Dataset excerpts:
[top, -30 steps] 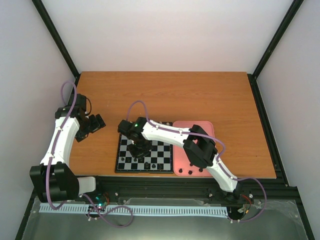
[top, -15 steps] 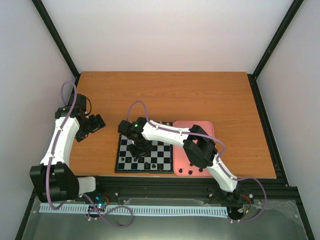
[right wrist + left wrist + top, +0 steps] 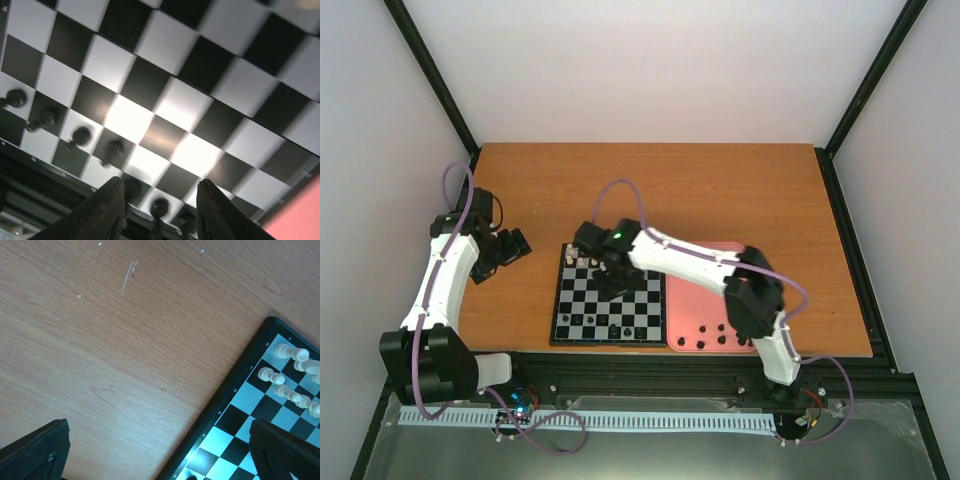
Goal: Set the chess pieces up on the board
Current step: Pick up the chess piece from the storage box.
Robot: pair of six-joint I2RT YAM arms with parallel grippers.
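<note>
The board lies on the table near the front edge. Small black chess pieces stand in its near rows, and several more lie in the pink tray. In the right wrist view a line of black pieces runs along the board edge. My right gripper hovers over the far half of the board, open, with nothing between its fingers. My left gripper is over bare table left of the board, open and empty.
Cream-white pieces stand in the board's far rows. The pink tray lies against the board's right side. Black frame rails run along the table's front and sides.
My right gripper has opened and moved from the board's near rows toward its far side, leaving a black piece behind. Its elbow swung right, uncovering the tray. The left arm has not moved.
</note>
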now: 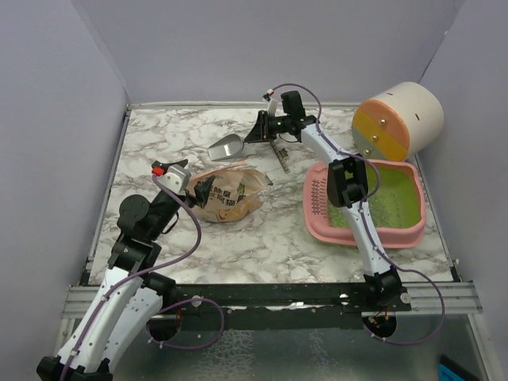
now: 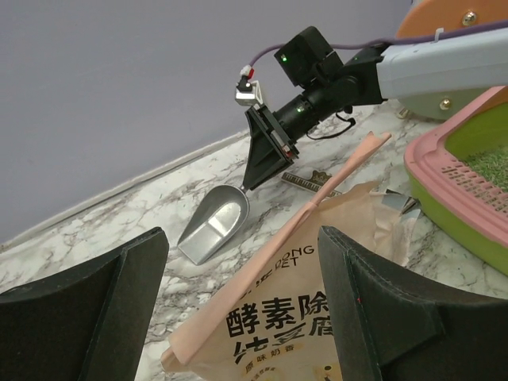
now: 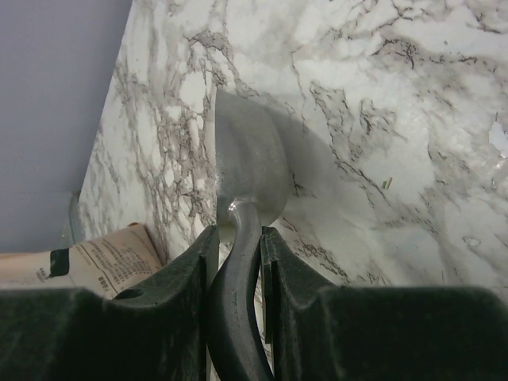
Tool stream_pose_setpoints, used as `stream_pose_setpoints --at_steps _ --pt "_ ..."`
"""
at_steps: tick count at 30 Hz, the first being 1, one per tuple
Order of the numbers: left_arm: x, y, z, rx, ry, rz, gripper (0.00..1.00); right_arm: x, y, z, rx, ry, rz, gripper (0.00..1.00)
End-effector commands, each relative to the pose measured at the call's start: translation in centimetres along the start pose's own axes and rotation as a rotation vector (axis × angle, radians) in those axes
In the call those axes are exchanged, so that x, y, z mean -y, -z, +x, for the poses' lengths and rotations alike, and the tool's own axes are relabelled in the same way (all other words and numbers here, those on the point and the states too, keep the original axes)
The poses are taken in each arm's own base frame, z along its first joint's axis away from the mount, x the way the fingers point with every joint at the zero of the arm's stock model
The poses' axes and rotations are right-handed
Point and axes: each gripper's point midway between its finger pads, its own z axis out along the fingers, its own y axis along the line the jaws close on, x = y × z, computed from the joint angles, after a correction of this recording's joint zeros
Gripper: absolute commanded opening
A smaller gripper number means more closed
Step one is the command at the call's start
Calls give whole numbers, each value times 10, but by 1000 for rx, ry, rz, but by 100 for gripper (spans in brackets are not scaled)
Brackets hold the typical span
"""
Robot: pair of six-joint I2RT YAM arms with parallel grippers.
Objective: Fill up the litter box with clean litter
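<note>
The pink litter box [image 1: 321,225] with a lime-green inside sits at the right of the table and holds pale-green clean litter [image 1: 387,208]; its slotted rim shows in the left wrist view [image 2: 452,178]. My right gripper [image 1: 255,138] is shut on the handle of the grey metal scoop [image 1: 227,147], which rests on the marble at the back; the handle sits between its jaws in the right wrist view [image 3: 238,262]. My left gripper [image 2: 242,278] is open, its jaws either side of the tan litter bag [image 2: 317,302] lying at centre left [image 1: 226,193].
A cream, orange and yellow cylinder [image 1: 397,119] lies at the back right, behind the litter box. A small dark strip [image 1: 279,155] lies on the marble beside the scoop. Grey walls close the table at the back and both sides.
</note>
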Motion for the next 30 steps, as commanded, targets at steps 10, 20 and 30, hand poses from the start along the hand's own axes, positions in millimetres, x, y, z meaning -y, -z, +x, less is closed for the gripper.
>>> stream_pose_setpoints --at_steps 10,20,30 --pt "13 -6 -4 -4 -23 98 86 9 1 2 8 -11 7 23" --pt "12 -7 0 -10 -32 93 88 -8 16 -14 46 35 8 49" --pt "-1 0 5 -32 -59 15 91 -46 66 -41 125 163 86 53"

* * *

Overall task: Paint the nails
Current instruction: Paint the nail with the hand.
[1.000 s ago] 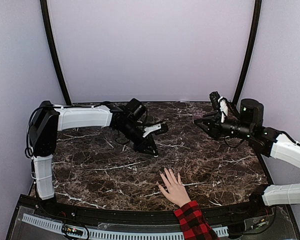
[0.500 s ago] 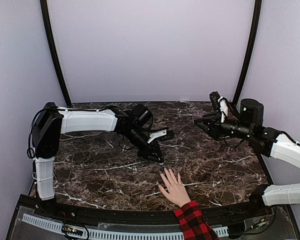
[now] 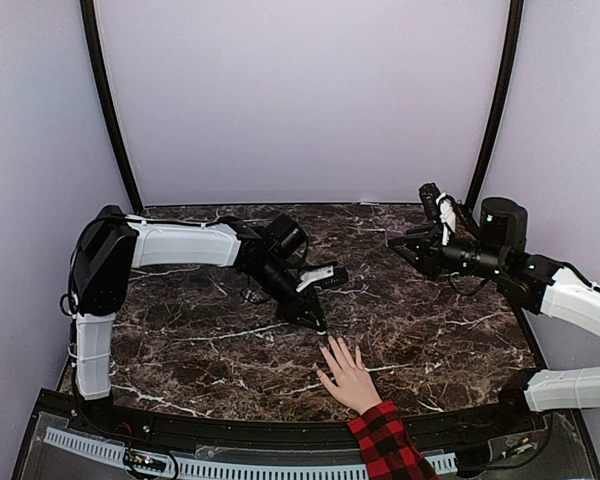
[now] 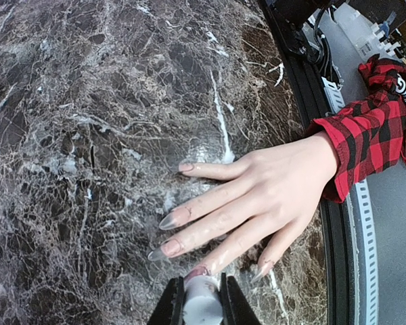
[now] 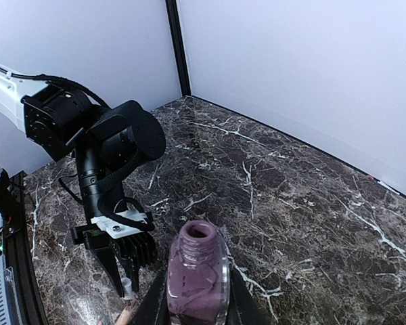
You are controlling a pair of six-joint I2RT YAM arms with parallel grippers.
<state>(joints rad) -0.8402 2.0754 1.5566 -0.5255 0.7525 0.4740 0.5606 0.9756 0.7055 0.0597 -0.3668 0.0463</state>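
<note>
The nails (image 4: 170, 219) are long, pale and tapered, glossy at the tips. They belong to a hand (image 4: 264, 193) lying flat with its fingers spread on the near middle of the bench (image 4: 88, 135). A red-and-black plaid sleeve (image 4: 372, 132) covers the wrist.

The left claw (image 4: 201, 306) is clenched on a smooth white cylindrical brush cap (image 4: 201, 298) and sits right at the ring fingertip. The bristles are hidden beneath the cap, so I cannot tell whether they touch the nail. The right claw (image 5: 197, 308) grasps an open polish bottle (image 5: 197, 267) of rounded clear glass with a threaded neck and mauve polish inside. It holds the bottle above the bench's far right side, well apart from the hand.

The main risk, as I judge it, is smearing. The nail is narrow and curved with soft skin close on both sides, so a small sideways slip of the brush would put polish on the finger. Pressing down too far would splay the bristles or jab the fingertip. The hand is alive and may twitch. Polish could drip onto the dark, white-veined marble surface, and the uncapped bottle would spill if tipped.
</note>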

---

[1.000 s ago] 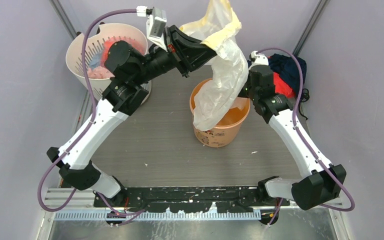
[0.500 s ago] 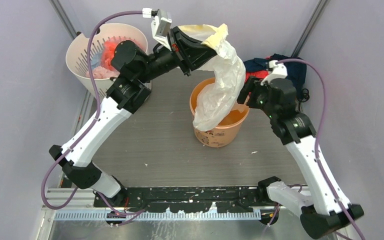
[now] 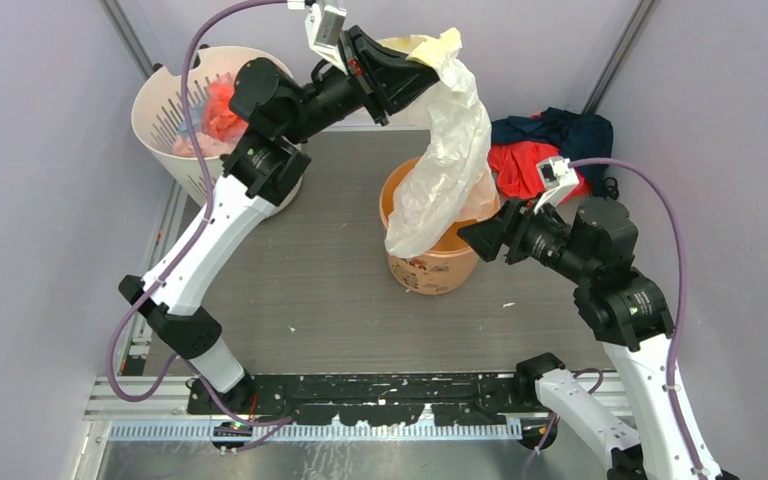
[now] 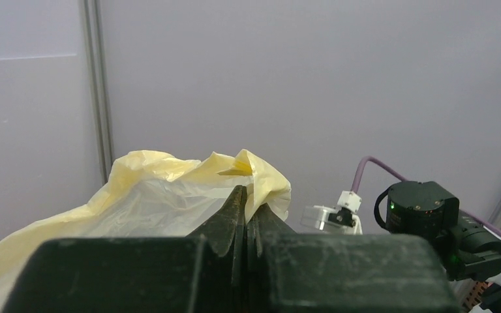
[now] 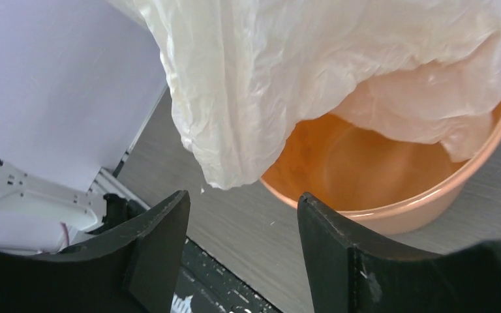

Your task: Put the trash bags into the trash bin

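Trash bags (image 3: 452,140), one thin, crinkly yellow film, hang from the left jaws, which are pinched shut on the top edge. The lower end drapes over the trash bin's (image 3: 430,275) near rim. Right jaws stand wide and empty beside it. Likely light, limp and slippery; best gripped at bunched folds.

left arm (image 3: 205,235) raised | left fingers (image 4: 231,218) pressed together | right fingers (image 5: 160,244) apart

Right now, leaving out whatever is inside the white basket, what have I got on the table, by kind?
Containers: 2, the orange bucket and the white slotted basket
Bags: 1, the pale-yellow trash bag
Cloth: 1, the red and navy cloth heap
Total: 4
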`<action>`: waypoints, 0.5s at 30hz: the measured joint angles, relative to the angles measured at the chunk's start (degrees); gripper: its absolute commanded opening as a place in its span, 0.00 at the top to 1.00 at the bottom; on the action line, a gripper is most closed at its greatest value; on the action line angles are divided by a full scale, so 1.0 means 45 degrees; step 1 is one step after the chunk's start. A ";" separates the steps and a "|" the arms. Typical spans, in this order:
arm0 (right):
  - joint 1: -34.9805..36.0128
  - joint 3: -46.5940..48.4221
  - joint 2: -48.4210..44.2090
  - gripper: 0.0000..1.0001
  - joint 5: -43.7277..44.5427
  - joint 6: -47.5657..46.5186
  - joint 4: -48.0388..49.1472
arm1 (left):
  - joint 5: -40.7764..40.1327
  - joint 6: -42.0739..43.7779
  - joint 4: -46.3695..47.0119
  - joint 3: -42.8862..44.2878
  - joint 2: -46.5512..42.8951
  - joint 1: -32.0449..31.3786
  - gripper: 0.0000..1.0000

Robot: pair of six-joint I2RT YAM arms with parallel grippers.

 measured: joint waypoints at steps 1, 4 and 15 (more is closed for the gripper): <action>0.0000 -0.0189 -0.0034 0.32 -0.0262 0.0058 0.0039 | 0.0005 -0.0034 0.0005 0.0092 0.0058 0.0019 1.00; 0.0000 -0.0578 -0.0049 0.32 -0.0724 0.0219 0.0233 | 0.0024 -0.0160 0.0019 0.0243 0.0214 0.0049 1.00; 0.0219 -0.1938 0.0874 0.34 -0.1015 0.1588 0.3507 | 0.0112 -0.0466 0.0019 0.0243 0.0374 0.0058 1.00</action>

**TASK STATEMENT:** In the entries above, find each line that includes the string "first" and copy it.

**PROBLEM SOLUTION:**
at_steps: tick count at 30 Hz, the first being 1, one per tuple
The poses are taken in each arm's own base frame, z along its first joint's axis away from the mount, x the way the fingers point with every joint at the zero of the arm's stock model

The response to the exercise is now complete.